Sell or let your leasehold property
Selling your property
You may sell your home at any time. You may offer it to us to repurchase at the current market value, but we do not have to buy it.
If you want to sell within 10 years of your purchase you must offer to sell your lease back to us or a Registered Social Landlord nominated by us. We have up to 8 weeks to decide whether to buy your lease. If we decide not to do so, or do not give you a definite response within 8 weeks, you can sell the lease on the open market.
If you received a discount when you bought your property from us under Right to Buy, and you sell within 5 years, the discount, recalculated as a percentage of the purchase price is repayable.
|Sale in year 1||Full discount repayable|
|Sale in year 2||4/5 of the discount is repayable|
|Sale in year 3||3/5 of the discount is repayable|
|Sale in year 4||2/5 of the discount is repayable|
|Sale in year 5||1/5 of the discount is repayable|
|Sale in year 6 or later||No discount repayable|
In addition, the amount of discount to be repaid if you sell within 5 years will be a percentage of the resale value of the property, disregarding the value of any improvements.

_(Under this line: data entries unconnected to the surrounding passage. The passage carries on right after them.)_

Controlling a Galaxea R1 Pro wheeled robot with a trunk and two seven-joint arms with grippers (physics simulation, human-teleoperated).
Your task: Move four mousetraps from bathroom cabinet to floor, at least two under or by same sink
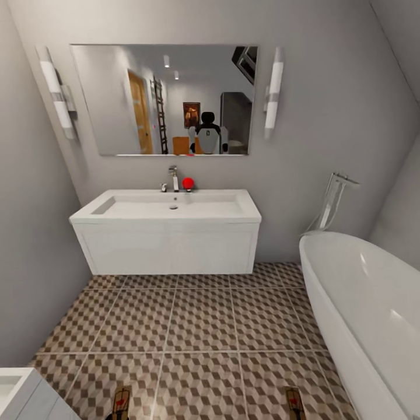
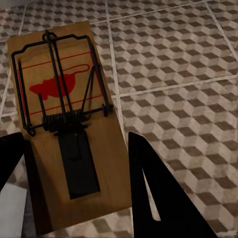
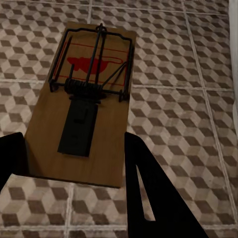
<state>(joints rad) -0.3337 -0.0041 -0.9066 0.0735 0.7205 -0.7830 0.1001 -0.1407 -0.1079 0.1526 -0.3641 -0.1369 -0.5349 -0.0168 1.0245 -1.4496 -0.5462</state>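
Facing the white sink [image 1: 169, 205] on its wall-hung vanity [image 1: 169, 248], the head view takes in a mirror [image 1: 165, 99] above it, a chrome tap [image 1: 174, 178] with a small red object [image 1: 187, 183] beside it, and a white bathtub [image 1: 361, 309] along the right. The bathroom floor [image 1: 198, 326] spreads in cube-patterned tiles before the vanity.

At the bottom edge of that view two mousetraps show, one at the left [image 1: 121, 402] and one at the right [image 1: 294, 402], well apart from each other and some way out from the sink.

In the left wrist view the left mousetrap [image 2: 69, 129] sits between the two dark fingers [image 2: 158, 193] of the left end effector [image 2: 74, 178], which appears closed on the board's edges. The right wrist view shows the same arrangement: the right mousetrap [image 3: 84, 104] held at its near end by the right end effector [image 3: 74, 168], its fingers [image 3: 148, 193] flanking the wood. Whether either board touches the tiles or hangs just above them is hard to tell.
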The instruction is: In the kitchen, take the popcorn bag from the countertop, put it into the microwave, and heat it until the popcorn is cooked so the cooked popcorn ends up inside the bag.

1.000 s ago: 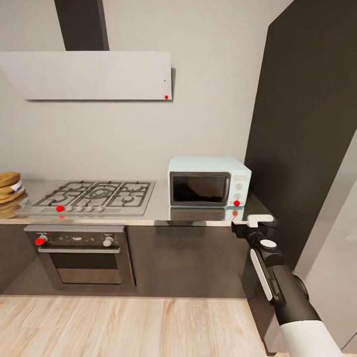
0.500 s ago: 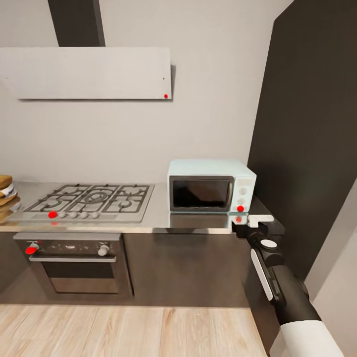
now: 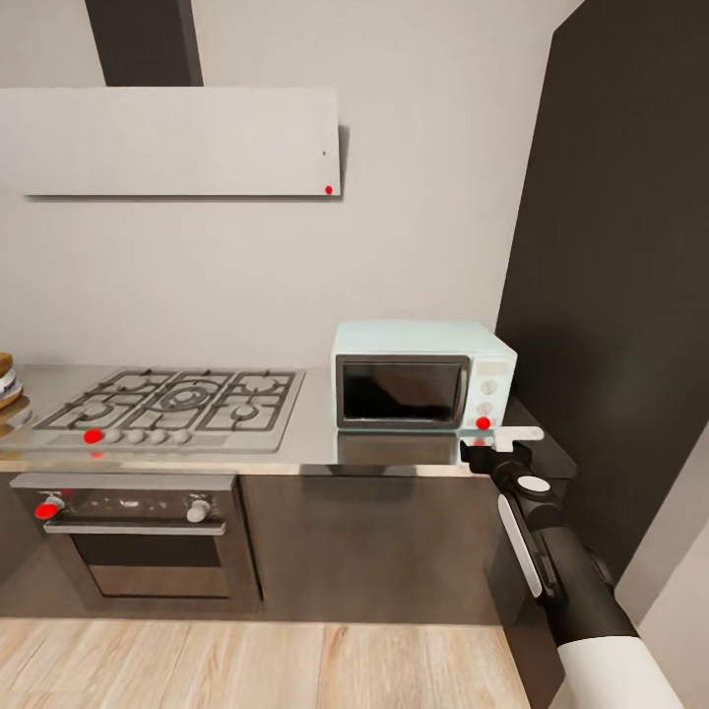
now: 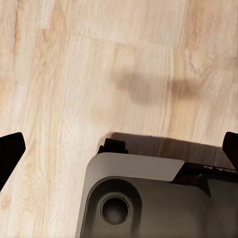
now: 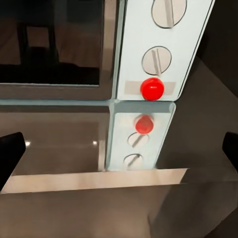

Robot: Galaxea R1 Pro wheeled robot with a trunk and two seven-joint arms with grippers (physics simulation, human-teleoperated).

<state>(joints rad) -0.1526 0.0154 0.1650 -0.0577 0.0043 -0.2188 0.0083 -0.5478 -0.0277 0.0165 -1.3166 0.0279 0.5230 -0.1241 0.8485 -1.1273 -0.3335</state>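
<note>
At the far left edge of my head view, a sliver of the popcorn bag [image 3: 6, 386] sits on the countertop [image 3: 315, 433], well apart from everything I'm reaching for. I judge I've left it there so the door can be dealt with first. Right of it the gas hob [image 3: 172, 404] is set into the worktop, with the built-in oven [image 3: 128, 537] below and the flat range hood [image 3: 172, 141] above.

My left gripper [image 4: 119, 148] hangs low over the wood floor [image 4: 74, 74], parked out of the way. Its fingertips show at both edges of its wrist view, so the jaws are wide apart and empty.

Further right stands the microwave [image 3: 421, 374], door closed, near the tall dark cabinet [image 3: 620, 295]. I hold the right gripper [image 3: 502, 440] just in front of the counter edge, lined up with the microwave's right panel. Its wrist view looks straight at the red button [image 5: 151, 89] under the knobs [image 5: 156, 60]. The jaws are spread wide, nothing between them. I judge the button is my next target, so I want a fingertip free to press.
</note>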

If you wish to sell your property on the open market the Council must provide a pre-sale property information pack at a charge of £208.18. The pre-sale pack is an important part of a sale process – when payment of the charge is received the information can be released.
Letting your property
As of 1st April 2021 a registration fee will be required when applying to sublet your property. In line with the standard lease agreement Clause3.12 (Notice of Devolution) which requires leaseholders to give the Council,
If you are going to let your property you must get permission from us:
- If you have a mortgage you must get permission from your lender
- Insurance cover will be lost if you fail to advise the Home Ownership Team you are subletting your leasehold property
- You must tell your contents insurance company or cover will be lost
- You must inform us of any different correspondence address for you, or that of your property management company
- If you do rent your home to someone else it is your responsibility to make sure that your tenants comply with the lease, failure to do so may result in action against you
- You must also remember that even if you rent your home to someone else you are still legally responsible for the payment of all service charges, ground rent, buildings insurance and major work costs
- You will have to get an annual gas safety certificate and comply with all other terms of the lease
- The Electrical Safety Standards in the Private Rented Sector (England) Regulations 2020. New government legislation states that landlords must ensure every fixed electrical installation is inspected and tested at least every five years by a qualified person. The Regulations also state that a landlord is required to obtain an Electrical Installation Condition Report (EICR) of the results of the inspection and test, supply it to each tenant within 28 days and retain a copy until the next inspection is due. A copy must be provided to the local authority on request.
If you intend to sublet your leasehold property you must complete the Sublet Registration form. For more information email
Once you have completed the form, you must return it to us using one of the methods detailed on the form, and then pay the fee. There is a fee applicable for the Councils costs in registering the sublet property.
The current standard fee in respect of any devolution of dealing is £105.84 (inclusive of VAT) however the actual cost to you will be as specified in line with the terms of your own individual lease agreement.
Please refer to the Home Ownership Team in this respect or check your lease agreement to obtain the relevant cost. Once full payment is received, we shall advise the insurance section on your behalf that you will be subletting your leasehold property.